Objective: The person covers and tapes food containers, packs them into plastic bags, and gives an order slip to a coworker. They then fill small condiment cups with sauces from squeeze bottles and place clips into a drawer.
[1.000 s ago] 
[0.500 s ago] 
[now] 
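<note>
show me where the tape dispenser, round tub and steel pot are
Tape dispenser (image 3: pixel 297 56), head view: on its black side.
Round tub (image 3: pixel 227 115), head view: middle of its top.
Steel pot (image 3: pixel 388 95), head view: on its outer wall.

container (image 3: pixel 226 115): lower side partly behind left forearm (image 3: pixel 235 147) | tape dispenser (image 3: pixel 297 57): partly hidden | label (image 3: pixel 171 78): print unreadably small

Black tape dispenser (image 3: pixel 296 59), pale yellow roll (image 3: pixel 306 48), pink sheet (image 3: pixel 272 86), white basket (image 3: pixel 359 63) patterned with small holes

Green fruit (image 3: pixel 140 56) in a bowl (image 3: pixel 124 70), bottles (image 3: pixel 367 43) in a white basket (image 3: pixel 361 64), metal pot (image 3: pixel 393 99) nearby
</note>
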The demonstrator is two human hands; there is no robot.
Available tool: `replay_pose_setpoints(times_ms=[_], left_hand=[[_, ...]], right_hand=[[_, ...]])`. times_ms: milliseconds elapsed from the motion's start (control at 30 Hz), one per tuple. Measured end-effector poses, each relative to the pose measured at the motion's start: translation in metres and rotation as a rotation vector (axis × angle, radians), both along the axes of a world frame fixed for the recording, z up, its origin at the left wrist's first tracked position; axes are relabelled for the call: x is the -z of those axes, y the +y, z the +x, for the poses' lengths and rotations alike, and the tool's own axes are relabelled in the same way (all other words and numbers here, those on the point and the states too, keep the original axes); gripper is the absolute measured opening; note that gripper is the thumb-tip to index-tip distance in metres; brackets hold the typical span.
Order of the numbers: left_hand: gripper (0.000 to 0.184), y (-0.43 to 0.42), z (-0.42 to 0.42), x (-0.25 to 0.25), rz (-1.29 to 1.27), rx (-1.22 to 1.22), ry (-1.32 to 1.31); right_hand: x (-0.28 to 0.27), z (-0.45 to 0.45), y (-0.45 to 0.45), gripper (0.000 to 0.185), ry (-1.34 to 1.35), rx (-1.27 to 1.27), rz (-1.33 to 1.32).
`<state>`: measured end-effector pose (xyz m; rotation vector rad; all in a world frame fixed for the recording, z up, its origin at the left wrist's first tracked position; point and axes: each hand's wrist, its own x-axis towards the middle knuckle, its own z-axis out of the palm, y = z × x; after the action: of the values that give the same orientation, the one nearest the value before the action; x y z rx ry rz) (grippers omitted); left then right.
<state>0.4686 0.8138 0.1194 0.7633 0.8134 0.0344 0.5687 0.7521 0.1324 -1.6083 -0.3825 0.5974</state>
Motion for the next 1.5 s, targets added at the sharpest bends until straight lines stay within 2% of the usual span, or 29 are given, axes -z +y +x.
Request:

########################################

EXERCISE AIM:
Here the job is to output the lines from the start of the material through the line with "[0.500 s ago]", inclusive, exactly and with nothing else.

SOLUTION FOR THIS PROBLEM:
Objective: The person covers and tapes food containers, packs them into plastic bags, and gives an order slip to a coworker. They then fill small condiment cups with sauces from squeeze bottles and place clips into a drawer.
[1.000 s ago] 
[0.500 s ago] 

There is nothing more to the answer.